You can found some malicious code from that exploit here. I extracted them from my honeypots.

The real attacks originated mainly from the following IP addresses:

• 103.187.5.128
• 149.202.55.79
• 5.252.118.211
• 91.108.240.52

Discussions on FB and other channels showed that this was the first time many users had seen such a serious, actively exploited vulnerability. As soon as we were made aware of the problem, we began patching all customer sites and our own sites that use Bricks Builder.

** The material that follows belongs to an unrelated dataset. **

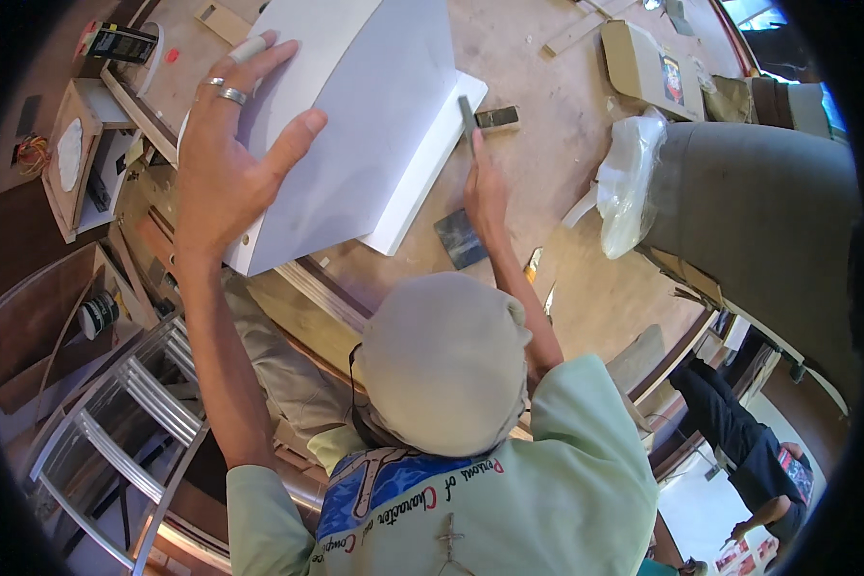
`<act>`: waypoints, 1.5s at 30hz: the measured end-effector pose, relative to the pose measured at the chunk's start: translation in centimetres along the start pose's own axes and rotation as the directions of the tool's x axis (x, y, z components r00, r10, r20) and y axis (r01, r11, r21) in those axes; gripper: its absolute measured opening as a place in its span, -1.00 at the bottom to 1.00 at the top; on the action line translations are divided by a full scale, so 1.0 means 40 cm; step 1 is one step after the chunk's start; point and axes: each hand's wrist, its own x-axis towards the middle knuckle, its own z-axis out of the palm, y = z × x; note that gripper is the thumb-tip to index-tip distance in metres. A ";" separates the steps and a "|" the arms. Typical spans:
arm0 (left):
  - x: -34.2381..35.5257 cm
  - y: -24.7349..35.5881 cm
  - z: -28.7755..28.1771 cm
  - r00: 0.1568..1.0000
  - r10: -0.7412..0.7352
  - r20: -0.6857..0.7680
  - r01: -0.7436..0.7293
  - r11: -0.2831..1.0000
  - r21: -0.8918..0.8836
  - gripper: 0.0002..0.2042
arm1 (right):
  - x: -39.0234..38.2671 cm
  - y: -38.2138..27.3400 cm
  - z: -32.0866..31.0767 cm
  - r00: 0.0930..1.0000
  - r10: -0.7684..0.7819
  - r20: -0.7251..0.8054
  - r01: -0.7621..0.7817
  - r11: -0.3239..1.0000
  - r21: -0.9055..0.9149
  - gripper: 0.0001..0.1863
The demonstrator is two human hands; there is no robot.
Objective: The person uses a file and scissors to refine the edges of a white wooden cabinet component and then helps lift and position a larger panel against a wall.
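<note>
My left hand (228,168), with rings and a wrapped finger, lies spread on a white boxy panel piece (374,125). Its thumb stands apart from the fingers. My right hand (488,190) grips a thin, flat grey-green strip (468,117) near the long edge of the white piece; I cannot tell exactly what tool it is. Beside the strip is a small dark block (497,118). A dark square pad (461,238) rests on the table just left of my right forearm, and a yellow-handled cutter (533,263) lies to its right.
A large grey cylinder (758,182) with clear plastic at its end stands right, near a cardboard box (643,72). Wooden boxes (86,144) and a metal ladder (130,451) are at left. Another person (758,461) is at lower right. Rounded beige cloth (442,365) fills the centre.
</note>
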 end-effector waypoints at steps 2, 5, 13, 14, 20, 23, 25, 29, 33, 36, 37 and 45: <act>-0.007 -0.007 0.001 1.000 0.006 0.011 -0.006 1.000 -0.003 -0.46 | 0.092 -0.011 0.001 0.990 -0.061 -0.127 0.064 0.998 0.018 -0.44; -0.001 -0.004 -0.002 1.000 0.007 0.018 -0.007 1.000 -0.018 -0.46 | 0.147 0.003 -0.016 0.989 -0.039 -0.140 0.043 0.999 0.023 -0.42; -0.005 -0.004 0.001 1.000 0.000 0.002 0.000 1.000 0.005 -0.46 | 0.094 -0.005 -0.021 0.999 0.020 -0.051 -0.019 1.000 0.014 -0.44; -0.007 -0.003 0.002 1.000 0.002 0.012 -0.002 1.000 -0.003 -0.46 | 0.122 0.000 -0.023 0.997 0.004 -0.078 -0.004 1.000 0.000 -0.44; 0.001 -0.005 -0.009 0.999 0.009 0.031 -0.010 0.999 0.048 -0.44 | 0.105 -0.012 -0.026 0.990 -0.084 -0.110 0.086 0.996 0.015 -0.48; 0.001 -0.002 -0.005 1.000 0.002 -0.003 -0.002 1.000 0.014 -0.45 | 0.116 -0.020 -0.023 0.999 0.003 -0.042 -0.004 0.999 -0.040 -0.48; 0.000 -0.003 0.000 1.000 0.022 0.002 -0.022 1.000 0.015 -0.45 | 0.195 -0.015 -0.039 0.992 -0.021 -0.123 0.012 0.997 -0.073 -0.47; 0.000 -0.011 -0.008 1.000 0.022 0.019 -0.022 0.998 0.054 -0.45 | 0.143 -0.004 -0.014 0.985 -0.100 -0.142 0.098 0.995 -0.023 -0.49; 0.002 -0.019 -0.002 1.000 0.027 0.008 -0.027 0.999 0.038 -0.44 | 0.112 -0.019 -0.011 0.997 -0.036 -0.070 0.032 0.998 -0.058 -0.49; -0.001 -0.007 0.002 1.000 0.029 0.002 -0.029 0.999 0.031 -0.44 | 0.224 -0.026 -0.045 0.995 0.033 -0.096 -0.035 0.999 -0.016 -0.49; 0.002 -0.012 0.003 1.000 0.026 -0.006 -0.026 0.999 0.023 -0.44 | 0.217 -0.019 -0.048 0.986 -0.015 -0.164 0.015 1.000 -0.001 -0.49; -0.010 -0.015 -0.004 0.999 0.030 0.023 -0.031 0.997 0.069 -0.45 | -0.007 0.177 -0.159 0.947 0.196 -0.254 -0.184 0.980 0.070 -0.46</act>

There is of course a risk that the update will break the site, but we have a mantra that “it is better to have a broken site than a compromised one”.

We prepared a bash command that we ran on the servers under our management that updated Bricks via the WP CLI:

find / -maxdepth 8 -type d -path "/themes/bricks" -o -type l -lname "bricks" | xargs -I {} sh -c 'cd "$(dirname {})/.." && echo 'Bricks found in: $PWD' && wp theme update bricks'

We ran the command twice, in case WP didn’t know about the update the first time, and to make sure everything was updated successfully. The whole process only took a few minutes, and we survived the attacks without any problems.

From comparing the changes between 1.9.6 and 1.9.6.1, we knew that the attacks would come through the REST API, so we routed the Bricks endpoint requests to a separate log for further analysis to catch real attack attempts and prepare virtual patching rules for them in ModSecurity.

Progress of Attack

However, many users were not so lucky. For them, the next part of this article will discuss what the attack may have caused and what recovery procedures are in place.

The following POST request to a WP REST API was used for the attack:

/wp-json/bricks/v1/render_element

I would like to remind you that there are 2 main types of HTTP requests – GET, which puts all the data sent in the URL (the parameters are after the ?) and POST, where the data is embedded in the communication and is not visible at first glance.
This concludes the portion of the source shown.